All the stories begin with a grandiose panorama of the metropolitan, and soon a dominant middle-age commander makes his debut in the film. The two stylish features converged into the notion of patriarchy. The passers at the very start yield to the power of patriarchy, in forms of realizing their ambitions or guarding their governs. Foucault once concluded that "the management and control over life and death have become inextricably linked to the reproduction of both the state and capitalist relations." (Foucault, qtd. In Wolfe 52) Cyborg’s identification was not granted by the people but by the dominance. Simply put, they are the default slaves of the power, and this concealed setup reverberated the picture of a deity human, an ultimate upper level, a hand that controls over the passings. Within the context of patriarchy, those films offer us a perspective to make a comparison with race passing as well as sexuality passing and the posthuman passing. As Amy underscores the distinction of "visibility," the essential question goes to: Is cyborg a new race or new sexuality? I would consider the posthumans are inheriting both traits and situating in between the two. Since the majority of cyborgs could masquerade their looks as authentic as human-beings, the hidden cyborgs tend to pass invisibly; while after some human unveils their masquerade, for example, when the plugs underneath their skin get exposed, they would have to pass visibly. The violation of visibility added another level of hardship to their passing, as well as another pair of paradoxical conflicts.

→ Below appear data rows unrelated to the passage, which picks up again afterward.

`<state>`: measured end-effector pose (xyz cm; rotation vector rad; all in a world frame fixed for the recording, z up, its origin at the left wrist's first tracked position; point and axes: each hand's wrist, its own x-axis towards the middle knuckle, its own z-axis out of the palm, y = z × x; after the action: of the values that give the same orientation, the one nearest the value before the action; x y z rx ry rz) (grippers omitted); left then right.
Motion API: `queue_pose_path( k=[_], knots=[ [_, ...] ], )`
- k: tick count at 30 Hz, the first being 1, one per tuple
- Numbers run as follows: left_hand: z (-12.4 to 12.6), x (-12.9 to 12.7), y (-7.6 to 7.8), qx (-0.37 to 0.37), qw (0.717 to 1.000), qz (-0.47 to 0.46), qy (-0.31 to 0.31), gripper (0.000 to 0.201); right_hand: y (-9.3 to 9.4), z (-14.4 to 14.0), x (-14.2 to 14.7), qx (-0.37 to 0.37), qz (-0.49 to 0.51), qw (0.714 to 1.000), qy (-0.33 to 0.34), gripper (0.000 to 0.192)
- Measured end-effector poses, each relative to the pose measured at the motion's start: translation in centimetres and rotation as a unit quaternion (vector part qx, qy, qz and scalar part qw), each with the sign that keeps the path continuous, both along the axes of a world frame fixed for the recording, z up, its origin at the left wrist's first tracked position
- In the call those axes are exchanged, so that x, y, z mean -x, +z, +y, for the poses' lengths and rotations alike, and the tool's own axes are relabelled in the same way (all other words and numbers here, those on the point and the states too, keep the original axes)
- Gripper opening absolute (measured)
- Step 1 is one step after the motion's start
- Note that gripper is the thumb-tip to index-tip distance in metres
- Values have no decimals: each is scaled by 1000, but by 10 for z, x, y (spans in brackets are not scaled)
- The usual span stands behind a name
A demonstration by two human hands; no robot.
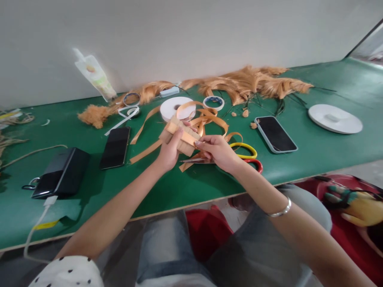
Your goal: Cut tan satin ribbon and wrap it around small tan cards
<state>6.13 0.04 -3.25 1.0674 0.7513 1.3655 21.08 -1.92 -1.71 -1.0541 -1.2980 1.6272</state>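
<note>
My left hand point(169, 153) grips a small flat card point(181, 137) wound with orange-tan ribbon, held above the green table point(185, 187). My right hand point(217, 150) pinches the card's right end with the ribbon. Loose ribbon point(206, 119) trails from the card back to a white spool point(176, 107) behind it. Under my right hand lie two pairs of scissors, one with yellow handles point(247, 148) and one with red handles point(255, 163).
Two phones lie face up, one at the left point(115, 146) and one at the right point(275, 134). A black power bank point(61, 173) with a white cable, tape rolls point(214, 103), a white round dish point(334, 118), and orange fibre bundles point(254, 83) line the wall.
</note>
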Motion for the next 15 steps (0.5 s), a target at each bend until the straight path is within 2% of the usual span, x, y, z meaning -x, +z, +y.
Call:
queue_pose_path(
  k=[3,6,8,10,15],
  knots=[
    [1,0,3,66,997,11,37,42,3,1,-1,-32,-27,997,-62,28],
    [1,-1,5,119,992,24,36,52,3,2,-2,-102,-111,979,-138,25],
    [-2,-2,7,130,991,14,35,62,2,1,-1,-170,-208,947,-174,23],
    [-6,-5,8,125,992,-2,28,67,-3,-1,2,-257,-298,901,-182,23],
    [-12,-7,14,149,988,-29,-5,51,-14,-9,11,-457,-373,801,-107,23]
  ],
)
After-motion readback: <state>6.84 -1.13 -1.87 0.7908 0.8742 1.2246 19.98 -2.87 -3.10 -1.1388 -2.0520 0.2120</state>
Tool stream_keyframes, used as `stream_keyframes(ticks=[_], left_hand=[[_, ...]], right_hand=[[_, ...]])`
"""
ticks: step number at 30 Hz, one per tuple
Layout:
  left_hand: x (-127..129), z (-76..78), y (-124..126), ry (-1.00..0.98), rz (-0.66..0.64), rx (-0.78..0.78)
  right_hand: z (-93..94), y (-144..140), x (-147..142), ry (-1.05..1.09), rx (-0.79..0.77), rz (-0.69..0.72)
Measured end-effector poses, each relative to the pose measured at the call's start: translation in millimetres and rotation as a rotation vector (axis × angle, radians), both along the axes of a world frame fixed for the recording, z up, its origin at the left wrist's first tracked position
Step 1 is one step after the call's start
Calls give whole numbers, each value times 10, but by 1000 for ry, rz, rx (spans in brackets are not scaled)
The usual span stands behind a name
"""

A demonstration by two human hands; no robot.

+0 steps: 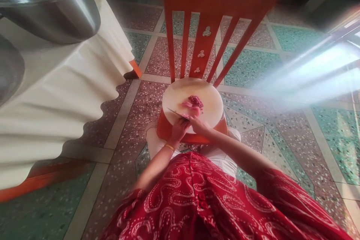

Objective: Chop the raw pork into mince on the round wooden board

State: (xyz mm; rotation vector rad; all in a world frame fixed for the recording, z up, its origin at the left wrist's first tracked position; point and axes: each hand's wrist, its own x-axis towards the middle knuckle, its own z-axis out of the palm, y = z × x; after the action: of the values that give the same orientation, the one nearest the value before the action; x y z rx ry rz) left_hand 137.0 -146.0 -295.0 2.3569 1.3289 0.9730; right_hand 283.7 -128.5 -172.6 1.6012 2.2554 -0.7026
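on the near edge of the round cutting board (180, 93) the left hand (179, 128) is closed on a knife (177, 113) while the right hand (199, 124) presses raw meat (193, 105), likely soft, slippery and best pinned flat with the fingertips.

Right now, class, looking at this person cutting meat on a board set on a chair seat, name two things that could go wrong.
1. The right hand steadies the meat close to the knife held by the left hand; a slip could cut fingers.
2. The round cutting board overhangs the red chair seat; hard pressure near its edge might tip or shift it.
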Motion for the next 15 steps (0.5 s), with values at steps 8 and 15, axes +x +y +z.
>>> stream_keyframes(ticks=[8, 15], left_hand=[[-84, 101, -101, -33, -21, 27], [-72, -62, -52, -6, -43, 28]], right_hand=[[293, -503, 372, -178, -58, -82], [137, -327, 52, -90, -91, -84]])
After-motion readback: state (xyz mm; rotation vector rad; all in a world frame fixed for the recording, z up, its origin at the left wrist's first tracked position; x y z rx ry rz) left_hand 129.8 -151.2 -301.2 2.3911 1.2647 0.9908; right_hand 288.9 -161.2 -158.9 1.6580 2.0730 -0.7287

Another observation of posthuman passings in the cinema is the gendered cyborg. If they could escape from the humanistic biological reproductions’ procedures, why they are made gendered? Not much in a physical way, but in an identical way. Also, most of the passing cyborgs are female ones. I herein assume their gendering female also as a product of patriarchy, in which the female communities are asked to take invisible responsibilities of serving the dominant males, in ways such as an object being gazed at, being abused of, and being stuck in the binary trap. In the 2014 film Ex Machina, the abuse of female robots is cruelly depicted as faceless objects and further racialized in the figure of a Japanese model who cannot speak. Regarding Ex Machina as a revolutionary passing film to our discussion, Ava in the final scene successfully passed. The “trespassing” of Ava breaks the endless process of the cycling passing and brings up the other voice, a much clearer voice of all the passers, cyborgs and all the post-humanistic creatures, speaking the words of truth: the time of passing has finally passed.
4.Conclusions
Through the analysis above, the paradoxical myth of the posthuman passing has to an extent unveiled. The posthuman passing comprised the nature of both race passing and sexuality passing; it violates from visibility to invisibility. Besides, the ideological passing could never be achieved if the passing only located in the imagination of human because of the embedded insecurity of human individuals and patriarchal social systems. Looking back on the ultimate question I raised in the beginning, “Is ‘passing’ a notion that only works in the present cultural circumstance and present ‘reality’?" My answer is yes. Considering passing as a masquerade looking for the suitable habitat in the society, the contemporary human societal structure is deeply capitalized and always orienting to the dominant's benefits, human within the system could not possibly imagine a complete post-humanistic "utopia" without referring to the hierarchical binary ideology; as a result, the passing from human to posthuman repeated in a deadlock, while the reverse passing from posthuman to human remains problematic and unfinished. The passing of posthuman is in a sense a permanent ongoing status.